Problem to solve: For the listing below, return the line containing "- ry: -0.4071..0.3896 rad", the line containing "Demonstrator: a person", and all lines in between, exactly as written and nothing else.

Data segment:
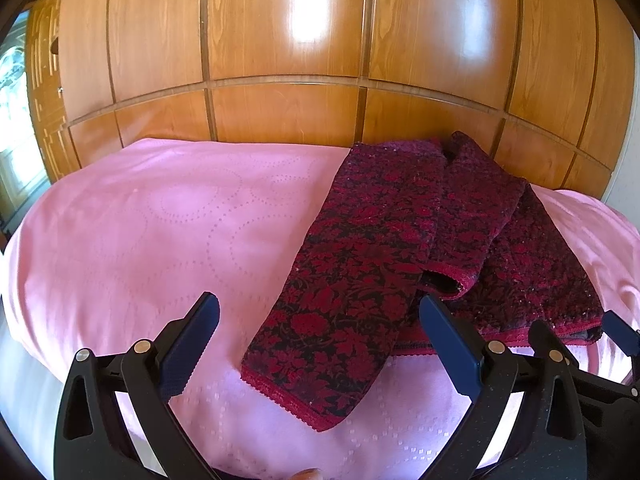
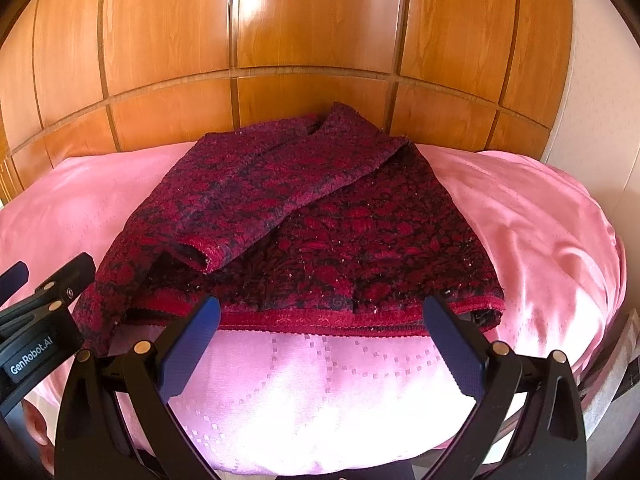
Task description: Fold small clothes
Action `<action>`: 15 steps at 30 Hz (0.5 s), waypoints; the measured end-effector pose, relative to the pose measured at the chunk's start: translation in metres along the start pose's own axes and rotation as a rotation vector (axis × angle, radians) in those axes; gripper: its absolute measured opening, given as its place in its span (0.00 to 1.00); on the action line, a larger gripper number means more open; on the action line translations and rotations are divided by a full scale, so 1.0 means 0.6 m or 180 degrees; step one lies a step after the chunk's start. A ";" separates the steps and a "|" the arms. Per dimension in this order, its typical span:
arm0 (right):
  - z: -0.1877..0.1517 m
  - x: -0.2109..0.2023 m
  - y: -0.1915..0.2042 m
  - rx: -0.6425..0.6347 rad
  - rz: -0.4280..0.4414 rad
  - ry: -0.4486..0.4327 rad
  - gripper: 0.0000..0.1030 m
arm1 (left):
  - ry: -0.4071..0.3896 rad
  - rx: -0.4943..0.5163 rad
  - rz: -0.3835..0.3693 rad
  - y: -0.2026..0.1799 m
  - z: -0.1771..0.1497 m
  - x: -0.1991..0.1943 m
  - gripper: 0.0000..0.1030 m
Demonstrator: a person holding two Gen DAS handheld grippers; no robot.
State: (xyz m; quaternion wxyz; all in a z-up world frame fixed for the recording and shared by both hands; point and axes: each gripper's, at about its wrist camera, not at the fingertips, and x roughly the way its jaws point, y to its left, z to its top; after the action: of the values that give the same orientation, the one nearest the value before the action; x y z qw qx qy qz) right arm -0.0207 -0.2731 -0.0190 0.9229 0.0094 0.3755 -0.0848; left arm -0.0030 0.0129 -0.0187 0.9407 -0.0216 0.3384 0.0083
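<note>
Lying partly folded on the pink bedspread (image 2: 520, 216), the dark red floral garment (image 2: 320, 216) is sitting toward the far edge of the bed, close to the wooden panelled wardrobe (image 2: 312, 32). One sleeve (image 2: 280, 184) is already crossing the body from about 12 o'clock down toward 7 o'clock, its cuff resting on top of the fabric. In the left wrist view a long panel of the same cloth (image 1: 340, 300) is reaching out toward 6 o'clock, well past the trimmed hem (image 2: 320, 322), so the shape is looking uneven.

By my judgement the job is sitting somewhere near its middle: a sleeve is in, but the sides and the final halving are probably remaining, and that trailing panel is likely needing to come over first.

The left tool (image 1: 320, 352) is hovering with its fingers spread wide, straddling the near end of the panel without pinching it. The right tool (image 2: 320, 352) is likewise standing wide apart and holding nothing, just short of the hem.
</note>
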 end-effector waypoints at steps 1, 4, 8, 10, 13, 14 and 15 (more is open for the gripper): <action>0.000 0.000 0.000 0.0000 0.0001 0.0000 0.98 | 0.0003 0.0003 0.0001 0.000 0.000 0.000 0.96; 0.000 -0.001 0.000 -0.0006 0.0000 -0.0012 0.98 | 0.0012 0.0002 -0.0001 -0.001 0.002 0.000 0.96; -0.001 0.000 0.003 -0.0011 0.0000 0.0004 0.98 | 0.0017 0.0004 -0.0001 -0.002 0.004 0.000 0.96; -0.002 0.000 0.005 -0.0015 -0.0003 0.0009 0.98 | 0.0019 0.0003 0.0002 -0.003 0.004 -0.001 0.96; -0.004 -0.002 0.006 -0.0018 0.0005 -0.0005 0.98 | 0.0022 -0.0002 0.0002 -0.003 0.004 -0.002 0.96; -0.004 -0.002 0.006 -0.0020 0.0009 -0.0002 0.98 | 0.0025 -0.0006 0.0005 -0.004 0.005 -0.001 0.96; -0.003 -0.002 0.006 -0.0011 0.0011 0.0000 0.98 | 0.0025 -0.0007 0.0004 -0.004 0.004 -0.002 0.96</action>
State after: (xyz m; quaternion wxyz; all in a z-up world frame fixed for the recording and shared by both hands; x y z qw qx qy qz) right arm -0.0224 -0.2695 -0.0197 0.9231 0.0084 0.3756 -0.0825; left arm -0.0023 0.0103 -0.0160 0.9394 -0.0225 0.3421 0.0092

Result below:
  - ry: -0.4071..0.3896 rad
  - rx: -0.4943..0.5163 rad
  - rz: -0.3835..0.3693 rad
  - y: -0.2026..0.1799 m
  - z: -0.1771..0.1497 m
  - x: -0.1991..0.1943 m
  - gripper: 0.0000..0.1030 m
Demonstrator: a person holding two Gen DAS handheld grippers; no robot.

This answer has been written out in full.